Most Nutanix nodes have 2 x SSD and 4 x SATA so best case you will only see a few hundred IOPS from SATA as that is all they are physically capable of. To get around this issue.

NOS 4.5 introduces some changes to the way in which we select a replica to read an egroup from the HDD tier. Periodically NOS (re)calculate the average IO latencies of the all the replicas of a vdisk’s (replicas which have the vdisk’s egroups). We use this information to choose a replica as follows:

  1. If the latency of the local replica is less than a configurable threshold, read from the local replica.
  2. If the latency of the local replica is more than a configurable threshold, and the latency of the remote replica is more than that of the local replica, prefer the local replica.
  3. If the latency of the local replica is more than a configurable threshold and the remote replica is lower than the configurable threshold OR lower than the local copy, prefer the remote replica.

The diagram below shows an example of where the VM on Node A is performing random reads to data A and shortly thereafter data C. When requesting reads from data A the latency is below the threshold but when it requests data C, NOS detects that the latency of the local copy is higher than the remote copy and selects the remote replica to read from. As the below diagram shows, one possible outcome when reading multiple pieces of data is one read is served locally and the other is serviced remotely.

remotesatareads2

Now the obvious next question is “What about Data Locality”.

Data Locality is being maintained for the hot data which resides in SSD tier because reads from SSD are faster and have lower overheads on CPU/Network etc when read locally due to the speed of SSDs. For SATA reads which are typical >5ms the SATA drive itself is the bottleneck not the network, so by distributing the Reads across more SATA drives even if they are not local, results in better overall performance and lower latency.

Now if the SSD tier has not reached 75% all data will be within the SSD tier and will be served locally, the above feature is for situations where the SSD tier is 75% full and data is being tiered to SATA tier AND random reads are occurring to cold data OR data which will not fit in the SSD tier such as very large databases.

In addition NOS 4.5 detects if the read I/O is random or sequential, and if its sequential (which SATA performance much better at) then the up-migration of data has a higher threshold to meet before being migrated to SSD.

The result of these algorithm improvements (and the increased SSD tier effective capacity discussed earlier) and Nutanix In-line compression is higher performance over larger working sets which also exceed the capacity of the SSD tier.

Effectively NOS 4.5 is delivering a truly scale out solution for read I/O from SATA tier which means one VM can be reading from potentially all nodes in the cluster ensuring SATA performance for things like Business Critical Applications is both high and consistent. Combine that with NX-6035C storage only nodes, this means SATA read I/O can be scaled out as shown in the below diagram without scaling compute.

ScaleOutRemoteReads

 

As we can see above, the Storage only Nodes (NX-6035C) are delivering additional performance for read I/O from the SATA tier (as well as from the SSD tier).
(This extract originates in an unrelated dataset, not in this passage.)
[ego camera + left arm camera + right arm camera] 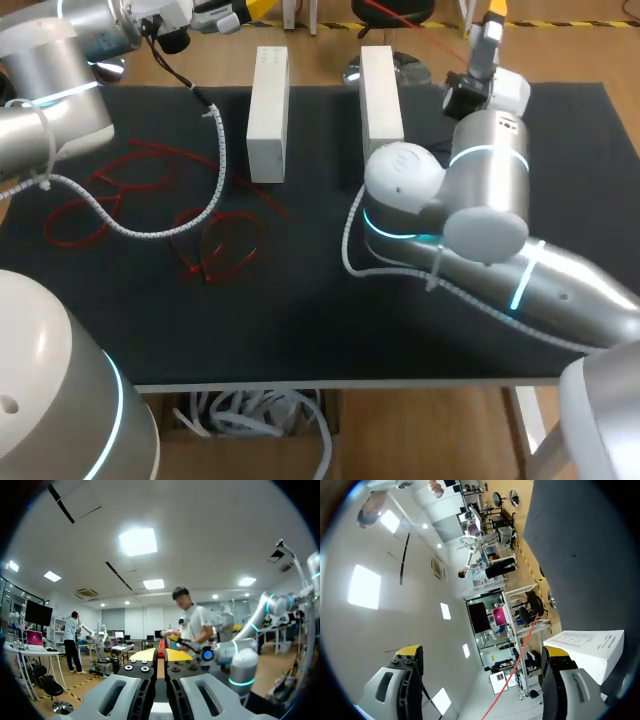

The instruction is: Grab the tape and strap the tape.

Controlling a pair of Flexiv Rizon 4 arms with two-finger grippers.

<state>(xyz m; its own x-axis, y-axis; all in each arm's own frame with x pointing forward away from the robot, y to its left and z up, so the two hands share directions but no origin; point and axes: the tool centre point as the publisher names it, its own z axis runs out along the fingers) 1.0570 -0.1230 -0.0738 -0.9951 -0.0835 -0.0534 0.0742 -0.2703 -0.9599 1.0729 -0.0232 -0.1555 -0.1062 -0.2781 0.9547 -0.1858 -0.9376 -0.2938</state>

Advanced Storage Performance Monitoring with Nutanix

Nutanix provides excellent performance monitoring and analytic capabilities through our HTML 5 based PRISM UI, but what if you want to delve deeper into the performance of a specific business critical application?

Nutanix also provides advanced storage performance monitoring and workload profiling through port 2009 on any CVM which shows very granular details for Virtual disks.

By default, Nutanix secures our CVM and the http://CVM_IP:2009 page is not accessible, but for advanced troubleshooting this can be enabled by using the following command.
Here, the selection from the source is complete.